Stored data:
Content starts

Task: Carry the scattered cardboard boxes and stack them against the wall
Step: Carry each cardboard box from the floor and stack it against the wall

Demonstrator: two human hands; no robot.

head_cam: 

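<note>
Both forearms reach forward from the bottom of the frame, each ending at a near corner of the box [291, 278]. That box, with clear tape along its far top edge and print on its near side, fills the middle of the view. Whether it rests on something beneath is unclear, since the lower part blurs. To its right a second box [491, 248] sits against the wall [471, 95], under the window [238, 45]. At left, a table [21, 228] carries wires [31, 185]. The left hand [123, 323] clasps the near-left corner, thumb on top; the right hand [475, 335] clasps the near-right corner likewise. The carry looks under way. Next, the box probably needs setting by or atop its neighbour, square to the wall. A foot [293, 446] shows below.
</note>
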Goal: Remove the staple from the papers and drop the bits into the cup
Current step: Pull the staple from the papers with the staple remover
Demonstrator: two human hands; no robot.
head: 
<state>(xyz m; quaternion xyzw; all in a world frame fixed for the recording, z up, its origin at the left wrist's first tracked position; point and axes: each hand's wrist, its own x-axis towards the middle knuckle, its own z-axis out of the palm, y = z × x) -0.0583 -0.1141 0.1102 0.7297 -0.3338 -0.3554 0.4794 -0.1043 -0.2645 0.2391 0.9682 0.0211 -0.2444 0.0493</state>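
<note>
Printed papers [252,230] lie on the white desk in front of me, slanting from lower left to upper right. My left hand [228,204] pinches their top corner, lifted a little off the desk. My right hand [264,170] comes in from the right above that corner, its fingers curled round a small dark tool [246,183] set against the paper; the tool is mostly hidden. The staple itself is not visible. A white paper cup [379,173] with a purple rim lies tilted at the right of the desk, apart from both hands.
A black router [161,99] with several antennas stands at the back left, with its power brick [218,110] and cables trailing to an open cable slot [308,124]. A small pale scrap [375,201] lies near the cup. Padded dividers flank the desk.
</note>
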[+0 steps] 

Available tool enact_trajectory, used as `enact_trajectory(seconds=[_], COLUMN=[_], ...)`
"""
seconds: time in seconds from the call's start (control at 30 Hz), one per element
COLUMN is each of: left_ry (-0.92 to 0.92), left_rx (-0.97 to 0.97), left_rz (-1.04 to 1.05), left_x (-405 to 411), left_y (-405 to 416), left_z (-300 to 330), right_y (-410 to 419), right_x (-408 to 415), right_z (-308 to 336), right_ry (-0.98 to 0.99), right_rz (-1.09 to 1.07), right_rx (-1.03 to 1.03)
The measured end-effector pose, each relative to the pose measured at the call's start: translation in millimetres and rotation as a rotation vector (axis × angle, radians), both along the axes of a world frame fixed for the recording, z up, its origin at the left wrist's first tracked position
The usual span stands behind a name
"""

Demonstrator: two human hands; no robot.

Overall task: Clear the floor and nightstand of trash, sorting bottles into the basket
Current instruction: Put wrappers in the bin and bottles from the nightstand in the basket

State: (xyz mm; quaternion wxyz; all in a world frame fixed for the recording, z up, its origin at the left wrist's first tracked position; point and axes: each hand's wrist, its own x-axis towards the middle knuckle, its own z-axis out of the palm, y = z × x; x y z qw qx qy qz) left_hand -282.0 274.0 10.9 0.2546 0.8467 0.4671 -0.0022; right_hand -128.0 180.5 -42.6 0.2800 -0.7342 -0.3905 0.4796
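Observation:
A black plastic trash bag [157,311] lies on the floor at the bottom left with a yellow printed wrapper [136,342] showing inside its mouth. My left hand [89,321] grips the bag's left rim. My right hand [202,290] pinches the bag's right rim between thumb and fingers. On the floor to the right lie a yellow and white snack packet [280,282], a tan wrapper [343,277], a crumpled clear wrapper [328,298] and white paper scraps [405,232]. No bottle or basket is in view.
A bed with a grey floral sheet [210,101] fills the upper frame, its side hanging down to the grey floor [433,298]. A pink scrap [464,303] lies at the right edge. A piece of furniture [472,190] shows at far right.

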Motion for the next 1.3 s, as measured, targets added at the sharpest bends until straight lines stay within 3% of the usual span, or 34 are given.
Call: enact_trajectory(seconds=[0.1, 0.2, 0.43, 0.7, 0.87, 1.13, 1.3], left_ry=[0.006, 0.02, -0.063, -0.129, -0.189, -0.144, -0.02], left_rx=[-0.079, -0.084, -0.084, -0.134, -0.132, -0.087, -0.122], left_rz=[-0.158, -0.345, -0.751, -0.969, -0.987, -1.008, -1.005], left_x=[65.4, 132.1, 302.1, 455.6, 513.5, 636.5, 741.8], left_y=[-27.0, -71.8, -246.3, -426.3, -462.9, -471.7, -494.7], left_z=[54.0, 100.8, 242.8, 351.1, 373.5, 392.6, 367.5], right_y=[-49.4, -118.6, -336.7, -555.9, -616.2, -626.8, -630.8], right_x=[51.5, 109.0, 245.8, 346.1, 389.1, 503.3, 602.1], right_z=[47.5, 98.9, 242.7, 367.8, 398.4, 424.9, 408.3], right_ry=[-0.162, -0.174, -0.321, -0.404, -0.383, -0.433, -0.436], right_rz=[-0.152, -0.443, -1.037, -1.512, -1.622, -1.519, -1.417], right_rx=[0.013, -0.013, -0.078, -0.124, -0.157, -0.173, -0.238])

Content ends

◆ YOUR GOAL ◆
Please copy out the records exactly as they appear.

◆ ANSWER TO THE EXERCISE ◆
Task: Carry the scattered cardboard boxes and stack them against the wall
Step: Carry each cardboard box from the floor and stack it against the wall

Demonstrator: two human hands; no robot.

head_cam: 

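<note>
Both forearms reach forward from the bottom of the frame, each ending at a near corner of the box [291, 278]. That box, with clear tape along its far top edge and print on its near side, fills the middle of the view. Whether it rests on something beneath is unclear, since the lower part blurs. To its right a second box [491, 248] sits against the wall [471, 95], under the window [238, 45]. At left, a table [21, 228] carries wires [31, 185]. The left hand [123, 323] clasps the near-left corner, thumb on top; the right hand [475, 335] clasps the near-right corner likewise. The carry looks under way. Next, the box probably needs setting by or atop its neighbour, square to the wall. A foot [293, 446] shows below.
</note>
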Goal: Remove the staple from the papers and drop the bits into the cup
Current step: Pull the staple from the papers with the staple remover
Demonstrator: two human hands; no robot.
head: 
<state>(xyz m; quaternion xyzw; all in a world frame fixed for the recording, z up, its origin at the left wrist's first tracked position; point and axes: each hand's wrist, its own x-axis towards the middle knuckle, its own z-axis out of the palm, y = z × x) -0.0583 -0.1141 0.1102 0.7297 -0.3338 -0.3554 0.4794 -0.1043 -0.2645 0.2391 0.9682 0.0211 -0.2444 0.0493</state>
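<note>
Printed papers [252,230] lie on the white desk in front of me, slanting from lower left to upper right. My left hand [228,204] pinches their top corner, lifted a little off the desk. My right hand [264,170] comes in from the right above that corner, its fingers curled round a small dark tool [246,183] set against the paper; the tool is mostly hidden. The staple itself is not visible. A white paper cup [379,173] with a purple rim lies tilted at the right of the desk, apart from both hands.
A black router [161,99] with several antennas stands at the back left, with its power brick [218,110] and cables trailing to an open cable slot [308,124]. A small pale scrap [375,201] lies near the cup. Padded dividers flank the desk.
</note>
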[+0 steps] 

Available tool enact_trajectory, used as `enact_trajectory(seconds=[_], COLUMN=[_], ...)`
"""
seconds: time in seconds from the call's start (control at 30 Hz), one per element
COLUMN is each of: left_ry (-0.92 to 0.92), left_rx (-0.97 to 0.97), left_rz (-1.04 to 1.05), left_x (-405 to 411), left_y (-405 to 416), left_z (-300 to 330), right_y (-410 to 419), right_x (-408 to 415), right_z (-308 to 336), right_ry (-0.98 to 0.99), right_rz (-1.09 to 1.07), right_rx (-1.03 to 1.03)
The measured end-effector pose, each relative to the pose measured at the call's start: translation in millimetres and rotation as a rotation vector (axis × angle, radians), both along the axes of a world frame fixed for the recording, z up, its origin at the left wrist's first tracked position
The usual span stands behind a name
"""

Demonstrator: two human hands; no robot.

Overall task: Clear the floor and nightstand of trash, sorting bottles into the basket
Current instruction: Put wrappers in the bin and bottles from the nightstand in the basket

State: (xyz mm; quaternion wxyz; all in a world frame fixed for the recording, z up, its origin at the left wrist's first tracked position; point and axes: each hand's wrist, its own x-axis towards the middle knuckle, its own z-axis out of the palm, y = z × x; x y z qw qx qy qz) left_hand -282.0 274.0 10.9 0.2546 0.8467 0.4671 -0.0022; right_hand -128.0 180.5 -42.6 0.2800 -0.7342 -0.3905 0.4796
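Observation:
A black plastic trash bag [157,311] lies on the floor at the bottom left with a yellow printed wrapper [136,342] showing inside its mouth. My left hand [89,321] grips the bag's left rim. My right hand [202,290] pinches the bag's right rim between thumb and fingers. On the floor to the right lie a yellow and white snack packet [280,282], a tan wrapper [343,277], a crumpled clear wrapper [328,298] and white paper scraps [405,232]. No bottle or basket is in view.
A bed with a grey floral sheet [210,101] fills the upper frame, its side hanging down to the grey floor [433,298]. A pink scrap [464,303] lies at the right edge. A piece of furniture [472,190] shows at far right.
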
Motion for the next 1.3 s, as measured, targets added at the sharpest bends until straight lines stay within 3% of the usual span, or 34 are given.
Call: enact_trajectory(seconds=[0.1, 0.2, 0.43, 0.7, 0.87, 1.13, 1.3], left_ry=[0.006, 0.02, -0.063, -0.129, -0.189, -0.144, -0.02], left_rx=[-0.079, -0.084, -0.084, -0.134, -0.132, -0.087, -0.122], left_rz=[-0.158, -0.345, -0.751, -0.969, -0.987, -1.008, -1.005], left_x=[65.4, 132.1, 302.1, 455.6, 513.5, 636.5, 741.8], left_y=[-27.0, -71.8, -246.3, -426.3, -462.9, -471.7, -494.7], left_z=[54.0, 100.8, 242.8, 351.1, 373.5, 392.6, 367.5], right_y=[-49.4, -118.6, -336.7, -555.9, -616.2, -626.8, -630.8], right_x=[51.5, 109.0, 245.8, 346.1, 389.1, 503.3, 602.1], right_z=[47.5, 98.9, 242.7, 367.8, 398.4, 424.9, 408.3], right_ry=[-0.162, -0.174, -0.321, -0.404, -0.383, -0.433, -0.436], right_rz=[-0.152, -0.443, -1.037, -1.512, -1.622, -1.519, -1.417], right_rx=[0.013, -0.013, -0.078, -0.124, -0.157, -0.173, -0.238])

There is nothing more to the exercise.